» What needs to be done:
When the line containing "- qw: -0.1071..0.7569" is found in the data below, copy it and each line after it through the line containing "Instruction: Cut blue", exactly and with no others.

[Opening Data segment section]

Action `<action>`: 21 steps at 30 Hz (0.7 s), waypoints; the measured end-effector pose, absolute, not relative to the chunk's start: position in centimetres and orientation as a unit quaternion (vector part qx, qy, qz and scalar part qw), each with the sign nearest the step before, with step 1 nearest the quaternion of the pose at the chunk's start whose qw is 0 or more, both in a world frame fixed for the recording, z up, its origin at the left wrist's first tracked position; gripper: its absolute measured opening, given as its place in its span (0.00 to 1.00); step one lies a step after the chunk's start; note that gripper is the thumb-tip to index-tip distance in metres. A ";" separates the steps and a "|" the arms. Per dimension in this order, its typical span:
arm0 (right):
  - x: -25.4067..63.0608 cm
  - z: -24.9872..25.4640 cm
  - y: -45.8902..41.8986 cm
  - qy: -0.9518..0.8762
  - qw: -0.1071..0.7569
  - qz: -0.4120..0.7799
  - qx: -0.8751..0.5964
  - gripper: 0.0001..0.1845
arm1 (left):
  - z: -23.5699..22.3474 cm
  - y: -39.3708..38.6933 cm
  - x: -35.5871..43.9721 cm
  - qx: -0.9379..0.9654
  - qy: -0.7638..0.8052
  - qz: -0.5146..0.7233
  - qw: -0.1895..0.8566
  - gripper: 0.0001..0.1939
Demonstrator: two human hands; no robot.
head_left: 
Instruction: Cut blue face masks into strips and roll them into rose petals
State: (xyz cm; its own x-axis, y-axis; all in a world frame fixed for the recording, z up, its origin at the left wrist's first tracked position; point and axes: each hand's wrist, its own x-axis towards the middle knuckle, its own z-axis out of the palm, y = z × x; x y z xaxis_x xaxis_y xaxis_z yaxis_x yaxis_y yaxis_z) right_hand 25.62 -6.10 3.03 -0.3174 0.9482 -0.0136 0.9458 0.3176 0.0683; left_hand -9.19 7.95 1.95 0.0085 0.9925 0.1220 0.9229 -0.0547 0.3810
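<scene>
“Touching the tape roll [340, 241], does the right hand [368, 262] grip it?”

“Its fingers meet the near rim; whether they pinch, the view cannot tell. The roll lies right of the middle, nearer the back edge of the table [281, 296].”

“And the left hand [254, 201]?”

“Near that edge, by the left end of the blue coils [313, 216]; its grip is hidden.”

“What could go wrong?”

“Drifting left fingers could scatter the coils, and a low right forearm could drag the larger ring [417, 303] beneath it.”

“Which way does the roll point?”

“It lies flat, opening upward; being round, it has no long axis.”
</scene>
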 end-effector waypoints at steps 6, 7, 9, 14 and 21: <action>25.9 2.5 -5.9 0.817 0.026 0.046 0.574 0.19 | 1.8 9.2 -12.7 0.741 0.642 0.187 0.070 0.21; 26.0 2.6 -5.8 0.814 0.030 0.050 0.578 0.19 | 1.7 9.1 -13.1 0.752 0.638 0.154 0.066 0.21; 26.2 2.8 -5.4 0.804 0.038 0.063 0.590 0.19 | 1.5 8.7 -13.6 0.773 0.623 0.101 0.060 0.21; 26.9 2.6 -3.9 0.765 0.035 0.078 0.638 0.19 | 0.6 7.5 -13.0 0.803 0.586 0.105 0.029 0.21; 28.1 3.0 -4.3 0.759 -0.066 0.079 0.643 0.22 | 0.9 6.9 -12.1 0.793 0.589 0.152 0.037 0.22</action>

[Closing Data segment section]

» Task result:
  - qw: -0.1071..0.7569
  - qz: -0.4120..0.7799
  - qx: -0.8751..0.5964
  - gripper: 0.0001..0.1845
arm1 (left):
  - z: -23.5699..22.3474 cm
  - y: -39.3708..38.6933 cm
  - x: -35.5871..43.9721 cm
  - qx: -0.9379..0.9654
  - qy: -0.7638..0.8052
  - qz: -0.5146..0.7233
  - qw: -0.1895..0.8566
  - gripper: 0.0001..0.1939
Demonstrator: two human hands; no robot.
head_left: 
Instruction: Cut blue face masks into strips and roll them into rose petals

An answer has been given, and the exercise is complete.